**Exercise aim:** Please report every line in the material below where the word "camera" is found.

:: Supplied entries ::

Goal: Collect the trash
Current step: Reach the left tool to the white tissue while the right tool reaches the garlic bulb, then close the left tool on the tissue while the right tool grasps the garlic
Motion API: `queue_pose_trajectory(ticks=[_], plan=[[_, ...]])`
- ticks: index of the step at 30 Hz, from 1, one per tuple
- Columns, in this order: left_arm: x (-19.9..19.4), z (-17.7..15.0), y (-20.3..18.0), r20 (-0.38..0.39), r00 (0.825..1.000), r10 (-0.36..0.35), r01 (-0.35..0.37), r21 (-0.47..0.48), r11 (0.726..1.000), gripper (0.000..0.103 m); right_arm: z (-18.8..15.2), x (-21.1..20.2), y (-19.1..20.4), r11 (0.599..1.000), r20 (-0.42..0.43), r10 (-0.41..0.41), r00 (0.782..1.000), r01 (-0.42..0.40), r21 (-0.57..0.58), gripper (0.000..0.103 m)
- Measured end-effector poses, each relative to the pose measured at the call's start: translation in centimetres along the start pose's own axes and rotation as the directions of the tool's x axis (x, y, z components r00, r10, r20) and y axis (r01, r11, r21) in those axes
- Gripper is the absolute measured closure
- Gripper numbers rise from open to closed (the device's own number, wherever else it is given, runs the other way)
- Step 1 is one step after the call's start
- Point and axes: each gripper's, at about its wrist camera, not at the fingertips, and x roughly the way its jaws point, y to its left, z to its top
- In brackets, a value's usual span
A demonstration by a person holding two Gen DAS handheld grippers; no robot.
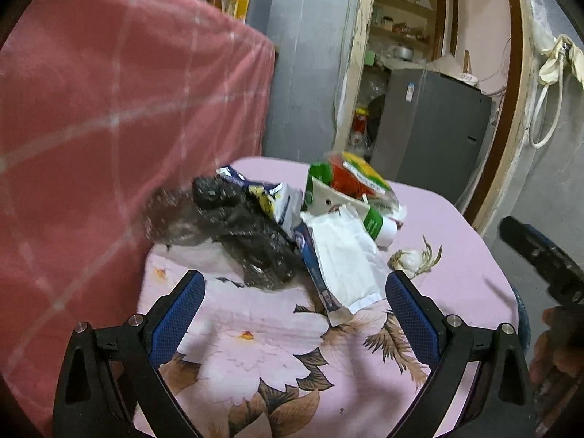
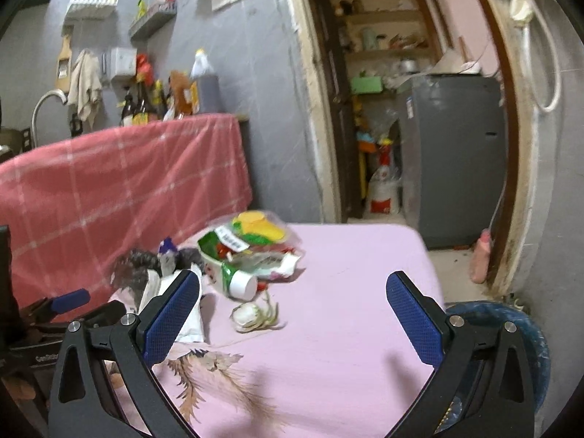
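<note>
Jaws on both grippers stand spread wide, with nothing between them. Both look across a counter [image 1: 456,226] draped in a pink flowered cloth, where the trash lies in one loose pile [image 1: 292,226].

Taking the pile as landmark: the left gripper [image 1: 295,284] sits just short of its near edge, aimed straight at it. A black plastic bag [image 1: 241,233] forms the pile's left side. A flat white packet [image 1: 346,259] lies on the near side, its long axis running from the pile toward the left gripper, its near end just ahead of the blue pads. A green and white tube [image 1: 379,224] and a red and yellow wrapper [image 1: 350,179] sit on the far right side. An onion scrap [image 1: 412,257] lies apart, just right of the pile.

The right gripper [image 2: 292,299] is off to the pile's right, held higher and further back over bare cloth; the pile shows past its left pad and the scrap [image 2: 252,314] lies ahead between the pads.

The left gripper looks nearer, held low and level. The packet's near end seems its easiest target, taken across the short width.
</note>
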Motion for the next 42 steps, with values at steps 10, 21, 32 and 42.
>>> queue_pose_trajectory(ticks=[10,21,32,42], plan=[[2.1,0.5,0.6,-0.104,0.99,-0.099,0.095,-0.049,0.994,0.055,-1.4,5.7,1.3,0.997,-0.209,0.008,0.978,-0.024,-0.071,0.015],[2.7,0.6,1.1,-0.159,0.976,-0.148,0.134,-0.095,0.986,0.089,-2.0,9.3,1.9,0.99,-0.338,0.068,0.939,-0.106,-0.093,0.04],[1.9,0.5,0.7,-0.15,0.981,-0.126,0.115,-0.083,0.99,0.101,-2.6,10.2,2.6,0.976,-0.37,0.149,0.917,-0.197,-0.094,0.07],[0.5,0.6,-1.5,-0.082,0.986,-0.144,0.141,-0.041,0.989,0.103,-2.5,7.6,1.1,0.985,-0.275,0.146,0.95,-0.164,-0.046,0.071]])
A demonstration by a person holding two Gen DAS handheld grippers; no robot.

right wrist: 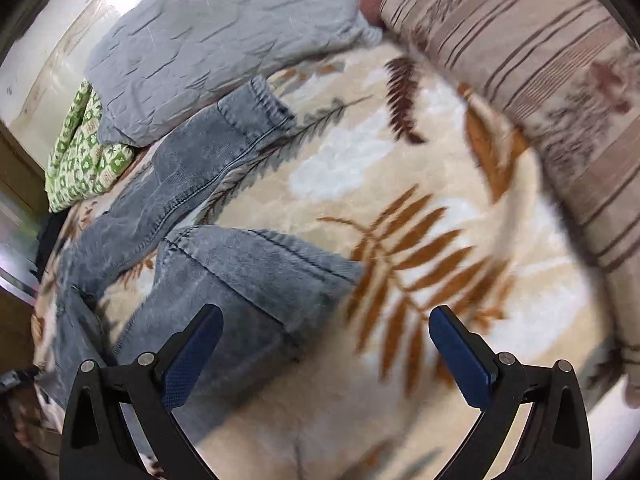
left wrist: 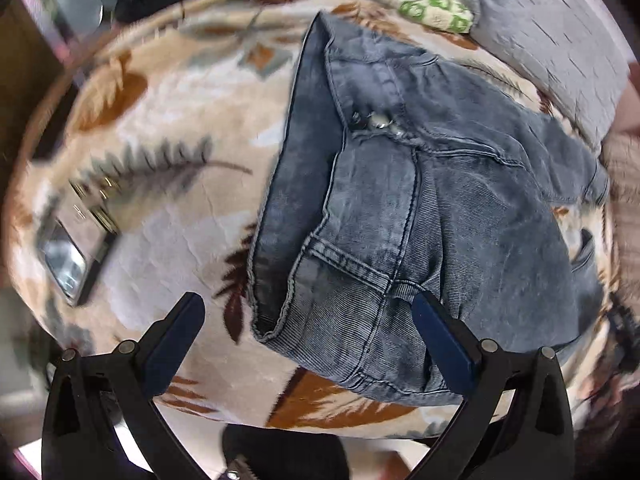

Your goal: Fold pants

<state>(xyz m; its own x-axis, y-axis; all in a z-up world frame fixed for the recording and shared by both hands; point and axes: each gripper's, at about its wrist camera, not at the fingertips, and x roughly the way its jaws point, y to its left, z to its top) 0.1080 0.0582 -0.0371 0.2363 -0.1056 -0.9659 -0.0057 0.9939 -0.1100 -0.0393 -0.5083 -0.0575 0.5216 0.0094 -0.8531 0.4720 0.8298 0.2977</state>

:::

**Answer to the exercise:**
- Point and axes: each gripper's, at about its wrist camera, not at the fingertips, and x roughly the way its jaws point, y to its left, z to its top
<state>(xyz m; its own x-axis, y-axis; all in a z-up world frame fixed for the recording and shared by both hands; point and axes: each gripper's, at about its wrist camera, not at the fingertips, and x roughly the way its jaws point, y to its left, z to its top) 0.1080 0.0582 -0.0371 0.2363 -0.1056 -0.9659 -0.0057 0.9939 -0.1100 -0.0393 -0.5083 -0.0575 0.5216 0.0094 -0.8531 0.4720 0.8298 0.2977</state>

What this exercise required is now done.